Last year, Canada’s record 2023 wildfire season introduced millions of Americans across the Midwest and northeastern states to the health hazards of wildfire smoke, with air quality alerts that reached levels never seen there before.

Professional baseball games were postponed and the skies in New York City turned orange with haze, at times exposing millions of people to the worst air quality in the world. In some regions, the smoke hung on for days.

The pressing question on many people’s minds: “Is this the new normal?” From our perspective as air quality scientists, we think the answer is likely “yes.”

Global warming means more fires

Hotter, drier conditions, coupled with dry grasses and underbrush that accumulated over decades of fire suppression, have made large wildfires more common.

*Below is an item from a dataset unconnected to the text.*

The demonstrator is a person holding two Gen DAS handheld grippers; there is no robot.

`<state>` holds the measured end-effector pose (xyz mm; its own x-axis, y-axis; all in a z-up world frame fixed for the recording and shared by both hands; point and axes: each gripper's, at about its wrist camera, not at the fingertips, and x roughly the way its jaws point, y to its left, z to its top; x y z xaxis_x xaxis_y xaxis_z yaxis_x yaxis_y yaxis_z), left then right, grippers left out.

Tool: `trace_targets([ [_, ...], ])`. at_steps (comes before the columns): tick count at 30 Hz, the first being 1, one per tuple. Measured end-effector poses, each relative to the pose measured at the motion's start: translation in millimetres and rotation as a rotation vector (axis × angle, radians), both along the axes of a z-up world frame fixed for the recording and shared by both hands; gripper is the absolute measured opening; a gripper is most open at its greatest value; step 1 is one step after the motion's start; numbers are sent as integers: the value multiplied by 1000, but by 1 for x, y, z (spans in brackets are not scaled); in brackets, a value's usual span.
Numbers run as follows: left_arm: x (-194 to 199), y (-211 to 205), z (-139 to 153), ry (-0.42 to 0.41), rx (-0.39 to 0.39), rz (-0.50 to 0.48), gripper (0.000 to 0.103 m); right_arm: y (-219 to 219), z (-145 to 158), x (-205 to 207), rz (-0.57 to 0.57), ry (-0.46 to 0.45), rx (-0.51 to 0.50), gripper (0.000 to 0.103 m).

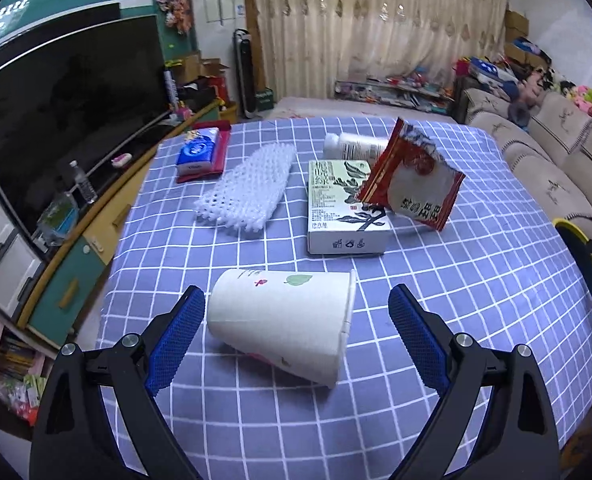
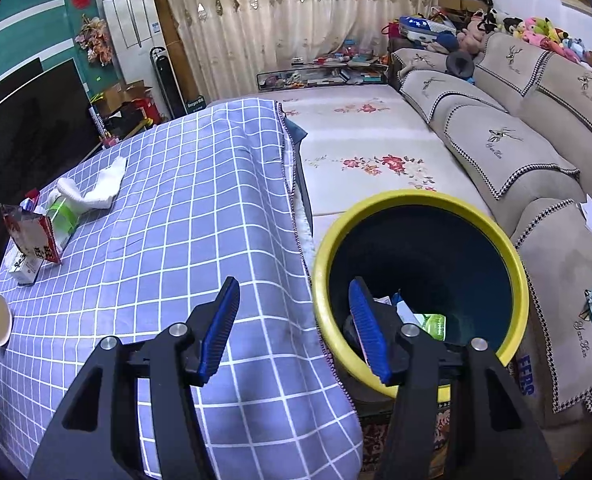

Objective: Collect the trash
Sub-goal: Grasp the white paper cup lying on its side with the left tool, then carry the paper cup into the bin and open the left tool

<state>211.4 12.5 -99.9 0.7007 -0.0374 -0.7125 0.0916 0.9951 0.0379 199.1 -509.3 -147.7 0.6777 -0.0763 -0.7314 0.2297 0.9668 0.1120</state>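
Left gripper: the left gripper [image 1: 296, 332] stood wide open over the near part of the table, its blue pads either side of the paper cup [image 1: 282, 326] without touching it.
Paper cup: it lay on its side, mouth toward the right pad.
Right gripper: the right gripper [image 2: 296, 332] was partly open with nothing between its pads, straddling the table's right edge and the bin's rim.
Bin: the yellow-rimmed bin [image 2: 515, 264] stood just beside the table's right edge, a few wrappers at its bottom.
Other trash: a white box [image 1: 343, 208], a torn red packet [image 1: 411, 184] leaning on it, and white foam netting [image 1: 246, 188] lay mid-table.
Open room: bare checked cloth [image 2: 200, 208] ran between the trash and the right edge.
Room: a sofa [image 2: 535, 152] lay beyond the bin, a television [image 1: 56, 120] left of the table.
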Motion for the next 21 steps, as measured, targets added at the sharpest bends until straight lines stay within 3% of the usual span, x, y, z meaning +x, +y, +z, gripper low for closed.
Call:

Canada is experiencing a second consecutive extremely dry year in 2024, and it is also facing the reemergence of fires that smoldered underground through the winter. May 12-14, 2024, smoke from fires in British Columbia and Alberta reached unhealthy levels from Montana to Wisconsin and began to spread south and east into the Midwest and Great Lakes region.

A map of North America shows wildfire smoke from fires across western Canada, with resulting smoky air in the Northern Great Plains and Great Lakes region.
Smoke from wildfires in western Canada led to air quality warnings across parts of the northern U.S. on May 13, 2024. Red dots indicate unhealthy air, orange is unhealthy for sensitive groups, and yellow indicates moderate risk. AirNow.gov

The North American Seasonal Fire Assessment and Outlook for May through July highlights drought conditions in western Canada and Central America and higher than normal fire risk in both regions. It also notes the challenge of forecasting fire risk for later in the year as the El Niño climate pattern transitions to La Niña in late summer.

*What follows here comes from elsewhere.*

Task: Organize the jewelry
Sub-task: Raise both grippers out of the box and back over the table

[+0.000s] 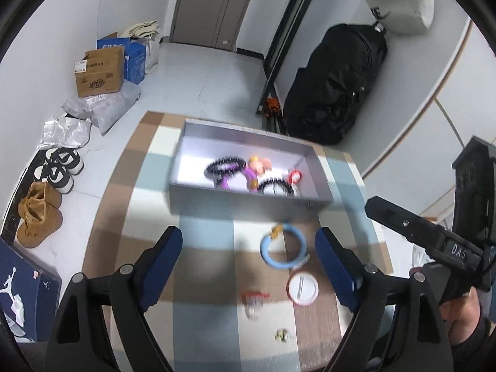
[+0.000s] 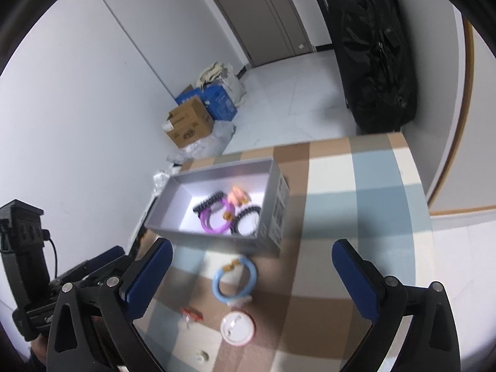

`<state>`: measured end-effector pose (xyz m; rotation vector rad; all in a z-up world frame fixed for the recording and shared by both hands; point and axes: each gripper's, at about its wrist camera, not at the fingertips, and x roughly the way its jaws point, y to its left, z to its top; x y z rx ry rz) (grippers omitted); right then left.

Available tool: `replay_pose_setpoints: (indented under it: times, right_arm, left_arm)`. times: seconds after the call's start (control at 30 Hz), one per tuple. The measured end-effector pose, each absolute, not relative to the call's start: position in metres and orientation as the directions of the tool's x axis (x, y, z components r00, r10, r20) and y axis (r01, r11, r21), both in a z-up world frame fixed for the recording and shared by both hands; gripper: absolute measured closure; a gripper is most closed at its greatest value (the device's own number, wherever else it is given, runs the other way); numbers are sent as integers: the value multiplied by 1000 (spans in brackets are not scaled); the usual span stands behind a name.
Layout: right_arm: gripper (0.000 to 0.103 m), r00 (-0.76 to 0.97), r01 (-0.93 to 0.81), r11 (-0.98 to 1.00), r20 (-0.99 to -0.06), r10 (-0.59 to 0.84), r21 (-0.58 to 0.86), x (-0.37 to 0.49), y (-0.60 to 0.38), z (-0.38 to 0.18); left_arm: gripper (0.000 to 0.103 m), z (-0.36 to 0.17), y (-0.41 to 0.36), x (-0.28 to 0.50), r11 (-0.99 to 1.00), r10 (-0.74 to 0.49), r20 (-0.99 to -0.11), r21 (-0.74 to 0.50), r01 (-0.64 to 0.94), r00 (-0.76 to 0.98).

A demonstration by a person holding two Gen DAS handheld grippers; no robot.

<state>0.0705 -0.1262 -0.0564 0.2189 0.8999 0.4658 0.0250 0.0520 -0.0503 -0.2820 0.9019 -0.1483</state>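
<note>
A grey box (image 1: 241,198) (image 2: 272,214) on the checked tablecloth holds black bead bracelets (image 1: 221,165) (image 2: 245,217), a purple bangle (image 1: 226,179) (image 2: 217,220) and a pink piece (image 1: 262,164) (image 2: 237,198). In front of it lie a light blue bangle (image 1: 283,248) (image 2: 234,279), a round white badge (image 1: 302,288) (image 2: 237,325), a small red piece (image 1: 254,297) (image 2: 192,313) and a tiny pale piece (image 1: 282,336) (image 2: 201,356). My left gripper (image 1: 248,266) is open above the cloth, left of the blue bangle. My right gripper (image 2: 252,282) is open, with the blue bangle below between its fingers.
The checked tablecloth (image 1: 204,310) (image 2: 356,217) covers the table. On the floor are cardboard boxes (image 1: 99,71) (image 2: 189,124), shoes (image 1: 40,214) and a black bag (image 1: 334,83) (image 2: 372,46). The right gripper's body (image 1: 434,241) shows at the right of the left wrist view.
</note>
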Motion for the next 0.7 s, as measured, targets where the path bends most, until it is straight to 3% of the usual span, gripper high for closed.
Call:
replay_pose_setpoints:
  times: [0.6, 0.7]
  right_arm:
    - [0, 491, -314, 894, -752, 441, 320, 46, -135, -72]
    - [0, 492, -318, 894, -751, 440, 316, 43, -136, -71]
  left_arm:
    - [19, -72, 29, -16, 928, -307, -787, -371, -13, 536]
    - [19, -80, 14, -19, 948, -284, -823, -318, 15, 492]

Computer simulations of the future in a warming climate show there will be more smoky days, higher smoke concentrations, larger burned areas and higher carbon emissions from the fires – which further fuel climate change.

States and the Forest Service can use prescribed fires and forest thinning to help reduce the number and intensity of fire outbreaks, but smoke exposure is still likely to increase as temperatures rise and moisture levels change.

In short, people will need to learn to live with wildfire smoke. It won’t be every year, but it will be more common.

Fortunately, there are several tools and strategies for managing a smokier future.

Preparing for smoky days

Managing the risk of wildfire smoke starts with making smart personal choices.

Think of smoke waves like heat waves: They’re easier to face if you’re prepared and know they’re coming. That means paying attention to forecasts and having face masks, air monitors and clean-air shelters available.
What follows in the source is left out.